(Beginning of Data for analysis)

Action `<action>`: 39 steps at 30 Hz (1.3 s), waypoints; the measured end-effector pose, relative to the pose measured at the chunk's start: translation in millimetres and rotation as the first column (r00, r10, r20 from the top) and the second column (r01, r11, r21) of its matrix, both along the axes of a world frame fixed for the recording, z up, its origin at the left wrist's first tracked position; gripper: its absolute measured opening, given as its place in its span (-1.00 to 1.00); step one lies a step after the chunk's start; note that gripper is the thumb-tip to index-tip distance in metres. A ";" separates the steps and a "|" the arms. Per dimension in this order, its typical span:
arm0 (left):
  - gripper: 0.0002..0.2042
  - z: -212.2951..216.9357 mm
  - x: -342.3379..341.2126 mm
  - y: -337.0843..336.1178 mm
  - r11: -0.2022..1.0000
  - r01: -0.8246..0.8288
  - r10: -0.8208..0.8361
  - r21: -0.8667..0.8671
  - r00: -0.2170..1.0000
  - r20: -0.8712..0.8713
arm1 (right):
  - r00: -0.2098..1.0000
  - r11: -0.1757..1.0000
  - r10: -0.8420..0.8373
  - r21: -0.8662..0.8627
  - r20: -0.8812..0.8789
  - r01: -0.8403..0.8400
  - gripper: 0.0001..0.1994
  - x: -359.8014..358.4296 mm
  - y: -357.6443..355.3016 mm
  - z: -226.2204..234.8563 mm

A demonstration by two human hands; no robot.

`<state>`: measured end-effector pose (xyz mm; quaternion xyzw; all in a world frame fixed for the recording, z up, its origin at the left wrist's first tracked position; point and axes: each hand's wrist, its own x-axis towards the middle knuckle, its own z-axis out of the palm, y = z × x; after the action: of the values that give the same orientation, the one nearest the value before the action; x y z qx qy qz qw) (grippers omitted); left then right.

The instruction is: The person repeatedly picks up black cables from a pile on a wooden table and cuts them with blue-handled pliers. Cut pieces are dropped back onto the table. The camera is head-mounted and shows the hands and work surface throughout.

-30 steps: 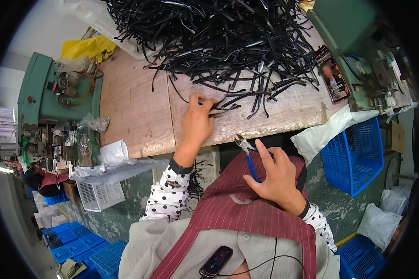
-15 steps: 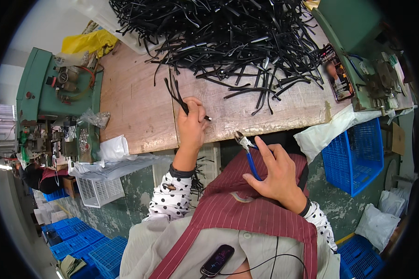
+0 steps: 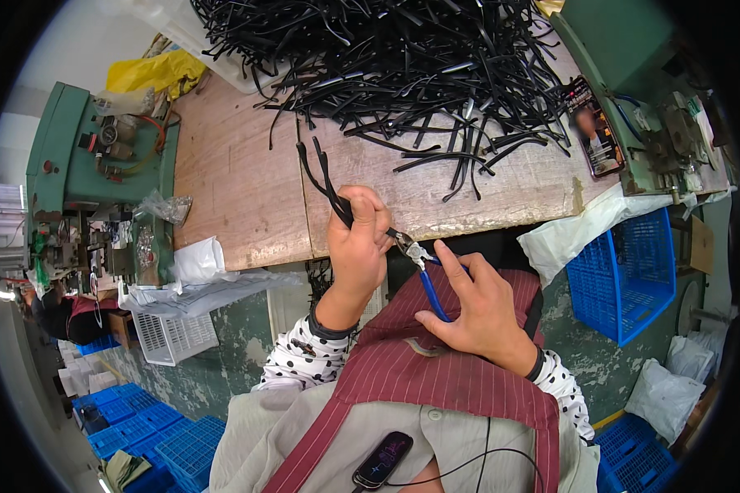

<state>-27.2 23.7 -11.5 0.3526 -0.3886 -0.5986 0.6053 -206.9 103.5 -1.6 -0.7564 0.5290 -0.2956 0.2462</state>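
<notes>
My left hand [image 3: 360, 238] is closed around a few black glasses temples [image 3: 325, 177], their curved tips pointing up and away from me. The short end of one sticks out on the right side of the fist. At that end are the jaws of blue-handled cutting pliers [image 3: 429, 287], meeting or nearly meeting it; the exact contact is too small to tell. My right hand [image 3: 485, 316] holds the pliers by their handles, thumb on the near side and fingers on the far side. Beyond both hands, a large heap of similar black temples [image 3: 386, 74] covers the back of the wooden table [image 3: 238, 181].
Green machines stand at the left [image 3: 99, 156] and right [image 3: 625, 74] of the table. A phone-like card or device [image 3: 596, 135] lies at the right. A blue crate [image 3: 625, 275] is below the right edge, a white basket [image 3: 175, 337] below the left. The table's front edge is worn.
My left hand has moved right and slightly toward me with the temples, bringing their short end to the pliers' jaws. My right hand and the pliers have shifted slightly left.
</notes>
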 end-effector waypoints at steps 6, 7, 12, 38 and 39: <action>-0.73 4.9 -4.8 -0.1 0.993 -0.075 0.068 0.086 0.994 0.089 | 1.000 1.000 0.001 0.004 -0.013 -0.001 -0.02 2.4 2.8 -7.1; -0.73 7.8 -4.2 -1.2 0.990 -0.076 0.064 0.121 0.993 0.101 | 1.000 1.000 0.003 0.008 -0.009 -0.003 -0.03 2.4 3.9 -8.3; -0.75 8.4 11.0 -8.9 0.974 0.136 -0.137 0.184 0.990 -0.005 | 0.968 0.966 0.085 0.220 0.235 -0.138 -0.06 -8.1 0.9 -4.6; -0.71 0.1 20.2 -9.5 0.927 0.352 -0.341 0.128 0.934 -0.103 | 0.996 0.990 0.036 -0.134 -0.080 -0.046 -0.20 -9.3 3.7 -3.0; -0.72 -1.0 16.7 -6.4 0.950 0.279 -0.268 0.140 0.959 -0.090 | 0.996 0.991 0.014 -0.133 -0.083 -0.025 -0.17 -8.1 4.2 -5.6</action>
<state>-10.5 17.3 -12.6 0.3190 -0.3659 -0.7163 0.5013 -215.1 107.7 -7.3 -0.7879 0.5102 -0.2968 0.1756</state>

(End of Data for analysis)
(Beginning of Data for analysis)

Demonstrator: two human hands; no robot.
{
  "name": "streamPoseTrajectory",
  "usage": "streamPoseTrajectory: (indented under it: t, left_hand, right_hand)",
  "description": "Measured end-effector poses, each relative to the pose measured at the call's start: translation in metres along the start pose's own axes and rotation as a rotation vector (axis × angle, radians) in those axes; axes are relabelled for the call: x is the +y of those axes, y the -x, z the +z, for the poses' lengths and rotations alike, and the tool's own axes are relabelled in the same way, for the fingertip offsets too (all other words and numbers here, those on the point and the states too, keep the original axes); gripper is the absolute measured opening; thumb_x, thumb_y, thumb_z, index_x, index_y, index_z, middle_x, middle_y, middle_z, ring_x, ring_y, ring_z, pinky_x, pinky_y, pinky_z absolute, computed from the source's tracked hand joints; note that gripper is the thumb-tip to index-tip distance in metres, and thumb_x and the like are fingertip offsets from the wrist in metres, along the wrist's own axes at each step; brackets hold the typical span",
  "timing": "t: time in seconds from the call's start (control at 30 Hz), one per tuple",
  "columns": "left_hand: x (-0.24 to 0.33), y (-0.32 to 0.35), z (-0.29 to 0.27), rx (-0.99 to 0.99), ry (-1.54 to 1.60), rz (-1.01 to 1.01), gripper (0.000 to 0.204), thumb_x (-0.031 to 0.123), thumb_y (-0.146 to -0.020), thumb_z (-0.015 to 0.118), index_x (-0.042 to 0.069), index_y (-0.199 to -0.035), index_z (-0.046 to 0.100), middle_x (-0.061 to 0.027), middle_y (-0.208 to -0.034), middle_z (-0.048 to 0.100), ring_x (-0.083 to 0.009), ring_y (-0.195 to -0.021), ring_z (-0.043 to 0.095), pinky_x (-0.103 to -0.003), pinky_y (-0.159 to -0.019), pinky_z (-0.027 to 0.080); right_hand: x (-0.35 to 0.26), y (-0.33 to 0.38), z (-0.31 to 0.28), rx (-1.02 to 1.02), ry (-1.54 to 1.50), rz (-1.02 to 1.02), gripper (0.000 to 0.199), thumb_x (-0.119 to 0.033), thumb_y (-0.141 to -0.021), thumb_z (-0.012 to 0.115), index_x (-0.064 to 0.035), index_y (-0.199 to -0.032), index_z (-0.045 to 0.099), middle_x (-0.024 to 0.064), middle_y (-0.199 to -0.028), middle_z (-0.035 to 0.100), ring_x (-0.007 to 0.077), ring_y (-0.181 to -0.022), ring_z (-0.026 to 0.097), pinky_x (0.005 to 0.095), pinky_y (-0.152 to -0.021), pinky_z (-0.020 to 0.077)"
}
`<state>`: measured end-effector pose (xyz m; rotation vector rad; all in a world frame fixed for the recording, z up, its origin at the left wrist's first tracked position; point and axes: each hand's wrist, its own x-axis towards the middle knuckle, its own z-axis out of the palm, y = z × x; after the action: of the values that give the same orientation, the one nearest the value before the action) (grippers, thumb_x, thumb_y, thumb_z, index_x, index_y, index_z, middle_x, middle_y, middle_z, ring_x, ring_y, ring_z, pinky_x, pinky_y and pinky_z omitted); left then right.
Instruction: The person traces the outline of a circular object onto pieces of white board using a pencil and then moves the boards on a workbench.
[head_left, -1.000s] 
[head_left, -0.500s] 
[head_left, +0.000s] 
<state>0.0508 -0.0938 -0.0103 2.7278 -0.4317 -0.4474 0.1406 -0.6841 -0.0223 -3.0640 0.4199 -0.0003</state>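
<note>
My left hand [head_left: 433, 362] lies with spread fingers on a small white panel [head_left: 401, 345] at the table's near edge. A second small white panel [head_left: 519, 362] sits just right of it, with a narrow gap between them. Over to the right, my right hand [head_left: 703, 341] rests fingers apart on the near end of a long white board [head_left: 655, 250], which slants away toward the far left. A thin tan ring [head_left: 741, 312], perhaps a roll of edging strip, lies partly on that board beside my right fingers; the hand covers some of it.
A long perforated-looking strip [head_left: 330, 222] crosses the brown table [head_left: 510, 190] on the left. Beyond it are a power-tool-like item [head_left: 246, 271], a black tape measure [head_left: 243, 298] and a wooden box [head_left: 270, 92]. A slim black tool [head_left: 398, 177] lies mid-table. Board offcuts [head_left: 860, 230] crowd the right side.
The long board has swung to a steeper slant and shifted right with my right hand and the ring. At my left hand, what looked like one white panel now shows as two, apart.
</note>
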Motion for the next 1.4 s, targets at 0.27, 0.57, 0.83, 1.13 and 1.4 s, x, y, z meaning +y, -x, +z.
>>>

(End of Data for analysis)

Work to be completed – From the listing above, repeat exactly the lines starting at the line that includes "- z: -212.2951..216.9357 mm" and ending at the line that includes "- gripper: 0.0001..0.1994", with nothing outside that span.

Your response –
  - z: -212.2951..216.9357 mm
  - x: -342.3379..341.2126 mm
  - y: -337.0843..336.1178 mm
  - r11: -0.2022..1.0000
  - r01: -0.8246..0.8288
  - r10: -0.8208..0.8361
  - r21: -0.8667..0.8671
  - r00: -0.2170..1.0000
  - r20: -0.8712..0.8713
arm1 (right):
  - r00: -0.2098..1.0000
  - r11: -0.1757..1.0000
  - r10: -0.8420..0.8373
  - r21: -0.8662..0.8627
  - r20: -0.8812..0.8789
  - r01: -0.8403..0.8400
  - gripper: 0.0001..0.1994

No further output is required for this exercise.